What you need to do>
If a line comes after the one containing "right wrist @", leave it out; copy every line before it, and that line too, exactly as written, starting from the first line of the entries.

Dataset items:
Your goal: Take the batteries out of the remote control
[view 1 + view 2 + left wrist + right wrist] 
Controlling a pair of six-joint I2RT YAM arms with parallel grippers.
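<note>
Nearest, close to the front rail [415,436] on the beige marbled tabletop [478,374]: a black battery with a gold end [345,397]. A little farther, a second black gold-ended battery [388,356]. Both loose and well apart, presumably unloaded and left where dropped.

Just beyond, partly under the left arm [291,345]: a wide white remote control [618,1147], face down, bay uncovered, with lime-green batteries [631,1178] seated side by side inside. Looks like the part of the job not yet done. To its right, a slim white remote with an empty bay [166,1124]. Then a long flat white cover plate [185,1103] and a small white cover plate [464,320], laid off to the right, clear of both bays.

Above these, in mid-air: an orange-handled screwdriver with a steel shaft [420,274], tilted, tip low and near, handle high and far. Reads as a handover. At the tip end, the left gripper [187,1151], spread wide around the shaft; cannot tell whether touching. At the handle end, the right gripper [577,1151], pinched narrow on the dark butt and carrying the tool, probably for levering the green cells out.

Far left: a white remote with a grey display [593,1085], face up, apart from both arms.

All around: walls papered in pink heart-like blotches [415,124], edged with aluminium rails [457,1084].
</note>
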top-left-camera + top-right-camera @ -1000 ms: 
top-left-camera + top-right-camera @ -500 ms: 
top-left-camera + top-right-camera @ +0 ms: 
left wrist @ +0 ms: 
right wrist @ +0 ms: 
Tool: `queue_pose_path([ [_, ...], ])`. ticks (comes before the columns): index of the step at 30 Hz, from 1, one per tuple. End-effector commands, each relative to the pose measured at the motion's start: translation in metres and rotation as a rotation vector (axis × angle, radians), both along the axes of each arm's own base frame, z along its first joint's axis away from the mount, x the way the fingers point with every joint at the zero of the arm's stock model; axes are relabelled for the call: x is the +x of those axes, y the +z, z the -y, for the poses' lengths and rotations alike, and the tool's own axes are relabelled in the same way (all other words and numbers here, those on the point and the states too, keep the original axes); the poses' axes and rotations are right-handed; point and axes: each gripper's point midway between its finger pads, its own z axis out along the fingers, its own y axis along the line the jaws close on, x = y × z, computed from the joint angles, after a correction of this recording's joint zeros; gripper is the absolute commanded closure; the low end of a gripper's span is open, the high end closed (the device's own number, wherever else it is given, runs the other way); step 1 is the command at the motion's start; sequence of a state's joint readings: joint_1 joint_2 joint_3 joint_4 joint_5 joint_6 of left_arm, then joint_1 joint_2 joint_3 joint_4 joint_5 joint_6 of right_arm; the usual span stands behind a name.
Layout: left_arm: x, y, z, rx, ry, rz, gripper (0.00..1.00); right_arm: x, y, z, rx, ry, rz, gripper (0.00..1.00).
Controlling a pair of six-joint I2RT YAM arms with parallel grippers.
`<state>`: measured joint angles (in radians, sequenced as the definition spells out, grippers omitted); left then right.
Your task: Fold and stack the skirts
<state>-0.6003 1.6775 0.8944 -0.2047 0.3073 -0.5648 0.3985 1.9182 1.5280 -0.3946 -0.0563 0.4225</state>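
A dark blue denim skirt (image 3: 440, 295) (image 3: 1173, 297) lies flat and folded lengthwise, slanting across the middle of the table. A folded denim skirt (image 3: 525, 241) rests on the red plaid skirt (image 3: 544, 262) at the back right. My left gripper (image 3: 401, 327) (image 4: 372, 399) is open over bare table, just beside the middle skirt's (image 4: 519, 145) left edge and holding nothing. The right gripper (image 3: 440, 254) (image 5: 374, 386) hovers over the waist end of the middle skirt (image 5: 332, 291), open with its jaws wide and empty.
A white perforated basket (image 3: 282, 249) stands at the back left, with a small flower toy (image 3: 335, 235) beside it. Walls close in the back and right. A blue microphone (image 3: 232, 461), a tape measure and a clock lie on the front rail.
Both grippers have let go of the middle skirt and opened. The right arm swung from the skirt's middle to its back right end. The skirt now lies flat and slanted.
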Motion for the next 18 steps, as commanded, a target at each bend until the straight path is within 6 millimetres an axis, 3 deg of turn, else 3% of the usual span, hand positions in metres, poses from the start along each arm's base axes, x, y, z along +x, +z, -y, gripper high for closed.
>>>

Your solution>
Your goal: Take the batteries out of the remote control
[view 1 + view 2 + left wrist + right wrist] 
Controlling a pair of six-joint I2RT YAM arms with parallel grippers.
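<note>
Nearest, close to the front rail [415,436] on the beige marbled tabletop [478,374]: a black battery with a gold end [345,397]. A little farther, a second black gold-ended battery [388,356]. Both loose and well apart, presumably unloaded and left where dropped.

Just beyond, partly under the left arm [291,345]: a wide white remote control [618,1147], face down, bay uncovered, with lime-green batteries [631,1178] seated side by side inside. Looks like the part of the job not yet done. To its right, a slim white remote with an empty bay [166,1124]. Then a long flat white cover plate [185,1103] and a small white cover plate [464,320], laid off to the right, clear of both bays.

Above these, in mid-air: an orange-handled screwdriver with a steel shaft [420,274], tilted, tip low and near, handle high and far. Reads as a handover. At the tip end, the left gripper [187,1151], spread wide around the shaft; cannot tell whether touching. At the handle end, the right gripper [577,1151], pinched narrow on the dark butt and carrying the tool, probably for levering the green cells out.

Far left: a white remote with a grey display [593,1085], face up, apart from both arms.

All around: walls papered in pink heart-like blotches [415,124], edged with aluminium rails [457,1084].
</note>
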top-left-camera + top-right-camera @ -1000 ms: 
top-left-camera + top-right-camera @ -500 ms: 
top-left-camera + top-right-camera @ +0 ms: 
left wrist @ +0 ms: 
right wrist @ +0 ms: 

The exercise has been answered, and the work is done.